Copy the data exactly from the line that contains "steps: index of" through the line that contains "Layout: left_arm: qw", keeping both end lines and leaving out everything else.
*** Materials provided ***
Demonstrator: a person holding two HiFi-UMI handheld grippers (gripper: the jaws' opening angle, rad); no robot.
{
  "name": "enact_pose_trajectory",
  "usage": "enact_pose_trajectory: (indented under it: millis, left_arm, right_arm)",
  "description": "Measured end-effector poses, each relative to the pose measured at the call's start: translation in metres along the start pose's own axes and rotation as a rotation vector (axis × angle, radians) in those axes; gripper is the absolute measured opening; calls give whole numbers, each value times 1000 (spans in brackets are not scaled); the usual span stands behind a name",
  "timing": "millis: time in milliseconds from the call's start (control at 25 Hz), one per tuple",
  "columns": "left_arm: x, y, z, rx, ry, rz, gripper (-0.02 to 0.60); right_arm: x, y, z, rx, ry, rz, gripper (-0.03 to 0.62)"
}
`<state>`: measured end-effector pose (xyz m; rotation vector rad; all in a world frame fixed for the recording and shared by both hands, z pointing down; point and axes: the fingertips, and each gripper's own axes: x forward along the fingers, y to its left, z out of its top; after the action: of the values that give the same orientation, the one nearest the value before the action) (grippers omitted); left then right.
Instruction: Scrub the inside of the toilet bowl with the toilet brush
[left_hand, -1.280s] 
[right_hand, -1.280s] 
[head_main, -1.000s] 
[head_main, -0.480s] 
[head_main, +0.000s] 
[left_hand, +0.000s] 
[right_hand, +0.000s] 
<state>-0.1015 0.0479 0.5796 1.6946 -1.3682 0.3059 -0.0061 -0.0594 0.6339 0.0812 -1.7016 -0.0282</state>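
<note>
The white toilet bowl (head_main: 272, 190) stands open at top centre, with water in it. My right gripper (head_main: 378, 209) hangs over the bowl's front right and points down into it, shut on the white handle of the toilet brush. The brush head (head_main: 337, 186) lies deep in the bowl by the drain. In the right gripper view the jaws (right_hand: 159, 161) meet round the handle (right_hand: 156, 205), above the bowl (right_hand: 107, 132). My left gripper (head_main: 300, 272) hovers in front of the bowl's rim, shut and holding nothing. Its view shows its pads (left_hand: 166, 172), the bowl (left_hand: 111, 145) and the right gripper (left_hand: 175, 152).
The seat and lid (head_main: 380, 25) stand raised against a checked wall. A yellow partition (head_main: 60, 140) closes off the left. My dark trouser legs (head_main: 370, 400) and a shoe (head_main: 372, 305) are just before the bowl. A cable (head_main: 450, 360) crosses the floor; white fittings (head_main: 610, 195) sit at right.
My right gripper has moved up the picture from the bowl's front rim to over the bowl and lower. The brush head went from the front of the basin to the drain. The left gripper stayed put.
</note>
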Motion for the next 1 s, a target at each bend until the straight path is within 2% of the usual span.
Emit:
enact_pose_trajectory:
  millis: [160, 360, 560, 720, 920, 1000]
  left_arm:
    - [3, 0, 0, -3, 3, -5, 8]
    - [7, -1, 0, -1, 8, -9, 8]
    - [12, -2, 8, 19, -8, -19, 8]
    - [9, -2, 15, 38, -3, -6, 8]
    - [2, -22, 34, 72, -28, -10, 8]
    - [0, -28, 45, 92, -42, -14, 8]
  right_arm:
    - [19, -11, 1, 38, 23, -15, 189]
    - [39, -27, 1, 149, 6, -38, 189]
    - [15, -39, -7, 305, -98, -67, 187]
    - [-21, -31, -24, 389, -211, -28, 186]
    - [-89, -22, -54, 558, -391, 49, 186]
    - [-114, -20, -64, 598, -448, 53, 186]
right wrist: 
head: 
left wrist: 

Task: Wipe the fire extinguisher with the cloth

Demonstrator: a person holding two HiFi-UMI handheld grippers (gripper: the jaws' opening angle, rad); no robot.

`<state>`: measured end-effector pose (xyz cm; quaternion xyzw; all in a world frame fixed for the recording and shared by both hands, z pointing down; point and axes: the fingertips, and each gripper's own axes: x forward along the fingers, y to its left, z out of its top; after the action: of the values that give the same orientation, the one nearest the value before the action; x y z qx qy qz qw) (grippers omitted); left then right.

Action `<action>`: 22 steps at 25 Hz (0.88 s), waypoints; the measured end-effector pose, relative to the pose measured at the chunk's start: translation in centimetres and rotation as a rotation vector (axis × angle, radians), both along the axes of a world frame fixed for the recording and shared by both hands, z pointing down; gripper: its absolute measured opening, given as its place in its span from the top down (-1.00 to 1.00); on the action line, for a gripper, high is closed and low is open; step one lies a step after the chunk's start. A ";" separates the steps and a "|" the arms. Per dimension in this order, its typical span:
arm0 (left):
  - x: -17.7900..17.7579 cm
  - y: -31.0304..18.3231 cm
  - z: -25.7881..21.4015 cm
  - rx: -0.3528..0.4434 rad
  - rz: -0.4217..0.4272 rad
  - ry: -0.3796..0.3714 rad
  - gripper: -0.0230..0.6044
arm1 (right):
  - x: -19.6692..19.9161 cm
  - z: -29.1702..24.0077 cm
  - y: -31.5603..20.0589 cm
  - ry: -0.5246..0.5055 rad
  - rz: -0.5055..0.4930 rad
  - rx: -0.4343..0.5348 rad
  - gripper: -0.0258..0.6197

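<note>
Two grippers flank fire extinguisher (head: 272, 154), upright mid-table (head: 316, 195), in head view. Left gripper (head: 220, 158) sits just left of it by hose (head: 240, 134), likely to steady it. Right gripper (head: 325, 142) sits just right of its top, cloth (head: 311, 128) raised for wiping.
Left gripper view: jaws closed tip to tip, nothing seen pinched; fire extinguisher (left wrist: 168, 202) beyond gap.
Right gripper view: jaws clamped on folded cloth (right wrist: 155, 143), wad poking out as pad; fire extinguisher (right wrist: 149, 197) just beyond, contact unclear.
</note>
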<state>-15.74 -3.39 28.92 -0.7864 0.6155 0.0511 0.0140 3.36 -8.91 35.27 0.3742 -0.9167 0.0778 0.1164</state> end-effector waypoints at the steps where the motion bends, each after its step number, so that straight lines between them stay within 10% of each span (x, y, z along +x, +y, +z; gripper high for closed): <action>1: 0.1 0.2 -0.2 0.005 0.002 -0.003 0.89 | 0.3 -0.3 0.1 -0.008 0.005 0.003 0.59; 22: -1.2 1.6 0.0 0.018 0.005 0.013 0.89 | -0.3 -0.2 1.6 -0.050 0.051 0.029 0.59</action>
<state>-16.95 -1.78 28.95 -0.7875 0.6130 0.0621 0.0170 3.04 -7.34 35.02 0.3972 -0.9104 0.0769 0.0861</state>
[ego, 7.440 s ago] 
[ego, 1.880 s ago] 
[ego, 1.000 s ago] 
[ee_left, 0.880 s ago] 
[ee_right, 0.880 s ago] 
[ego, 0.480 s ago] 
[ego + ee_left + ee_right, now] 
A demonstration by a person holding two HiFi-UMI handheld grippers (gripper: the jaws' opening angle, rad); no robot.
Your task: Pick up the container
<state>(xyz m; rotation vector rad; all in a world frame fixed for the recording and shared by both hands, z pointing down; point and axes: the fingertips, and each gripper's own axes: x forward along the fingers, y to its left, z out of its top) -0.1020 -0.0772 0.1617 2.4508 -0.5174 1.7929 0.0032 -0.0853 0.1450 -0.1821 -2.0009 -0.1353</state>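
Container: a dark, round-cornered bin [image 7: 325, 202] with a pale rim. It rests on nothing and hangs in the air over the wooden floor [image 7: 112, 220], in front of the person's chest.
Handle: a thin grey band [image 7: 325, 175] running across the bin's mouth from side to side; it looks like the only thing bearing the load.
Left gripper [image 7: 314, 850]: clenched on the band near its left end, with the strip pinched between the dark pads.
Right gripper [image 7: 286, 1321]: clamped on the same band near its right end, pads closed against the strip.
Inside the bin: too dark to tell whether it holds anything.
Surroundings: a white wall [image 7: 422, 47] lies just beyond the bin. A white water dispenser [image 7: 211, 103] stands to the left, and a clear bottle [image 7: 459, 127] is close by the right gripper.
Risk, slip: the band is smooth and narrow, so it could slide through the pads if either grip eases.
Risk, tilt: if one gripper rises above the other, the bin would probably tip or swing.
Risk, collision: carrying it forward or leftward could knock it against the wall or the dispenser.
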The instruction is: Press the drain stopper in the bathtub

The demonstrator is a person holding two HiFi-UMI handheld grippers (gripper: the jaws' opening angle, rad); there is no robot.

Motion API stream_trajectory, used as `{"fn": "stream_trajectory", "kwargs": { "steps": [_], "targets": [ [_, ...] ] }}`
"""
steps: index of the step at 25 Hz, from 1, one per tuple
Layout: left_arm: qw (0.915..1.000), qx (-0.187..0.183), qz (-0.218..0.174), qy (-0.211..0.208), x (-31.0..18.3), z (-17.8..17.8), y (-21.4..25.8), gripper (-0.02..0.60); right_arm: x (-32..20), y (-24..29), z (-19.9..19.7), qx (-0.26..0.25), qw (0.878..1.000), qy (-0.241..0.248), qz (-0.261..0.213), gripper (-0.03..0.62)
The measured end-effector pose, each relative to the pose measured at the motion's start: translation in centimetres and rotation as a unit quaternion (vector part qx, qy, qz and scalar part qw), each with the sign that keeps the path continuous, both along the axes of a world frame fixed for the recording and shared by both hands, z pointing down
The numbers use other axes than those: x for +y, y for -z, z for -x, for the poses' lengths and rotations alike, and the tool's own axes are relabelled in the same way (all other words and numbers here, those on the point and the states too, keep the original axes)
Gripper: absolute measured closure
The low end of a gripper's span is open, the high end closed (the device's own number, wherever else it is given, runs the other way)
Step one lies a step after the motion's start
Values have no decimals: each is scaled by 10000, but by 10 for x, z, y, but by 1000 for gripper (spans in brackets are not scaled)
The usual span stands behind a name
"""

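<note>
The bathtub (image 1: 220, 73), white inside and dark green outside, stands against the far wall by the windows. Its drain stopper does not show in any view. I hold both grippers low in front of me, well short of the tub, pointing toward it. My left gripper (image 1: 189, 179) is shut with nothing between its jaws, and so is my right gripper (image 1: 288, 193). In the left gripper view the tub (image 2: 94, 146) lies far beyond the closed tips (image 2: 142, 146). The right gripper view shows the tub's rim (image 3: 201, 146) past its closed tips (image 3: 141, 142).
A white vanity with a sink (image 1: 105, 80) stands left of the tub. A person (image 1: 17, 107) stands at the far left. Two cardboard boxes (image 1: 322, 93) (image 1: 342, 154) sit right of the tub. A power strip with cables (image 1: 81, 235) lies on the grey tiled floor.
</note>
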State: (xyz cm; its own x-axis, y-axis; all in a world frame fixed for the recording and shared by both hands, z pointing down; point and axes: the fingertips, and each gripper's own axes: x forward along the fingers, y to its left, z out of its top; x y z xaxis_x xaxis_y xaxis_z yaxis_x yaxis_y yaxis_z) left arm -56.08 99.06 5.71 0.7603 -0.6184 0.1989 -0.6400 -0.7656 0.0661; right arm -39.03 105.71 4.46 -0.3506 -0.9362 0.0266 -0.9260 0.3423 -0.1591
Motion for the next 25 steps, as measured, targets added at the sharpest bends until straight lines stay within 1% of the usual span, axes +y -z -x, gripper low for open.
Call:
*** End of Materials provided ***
• _Solution to the problem_:
steps: index of the step at 25 Hz, from 1, one per tuple
Layout: left_arm: qw (0.915..1.000), qx (-0.187..0.183), qz (-0.218..0.174), qy (-0.211..0.208), x (-31.0..18.3), z (-17.8..17.8), y (-21.4..25.8), gripper (-0.02..0.60); right_arm: x (-32..20), y (-24..29), z (-19.9..19.7), qx (-0.26..0.25), qw (0.878..1.000), qy (-0.241..0.248), qz (-0.261..0.213), gripper (-0.03..0.62)

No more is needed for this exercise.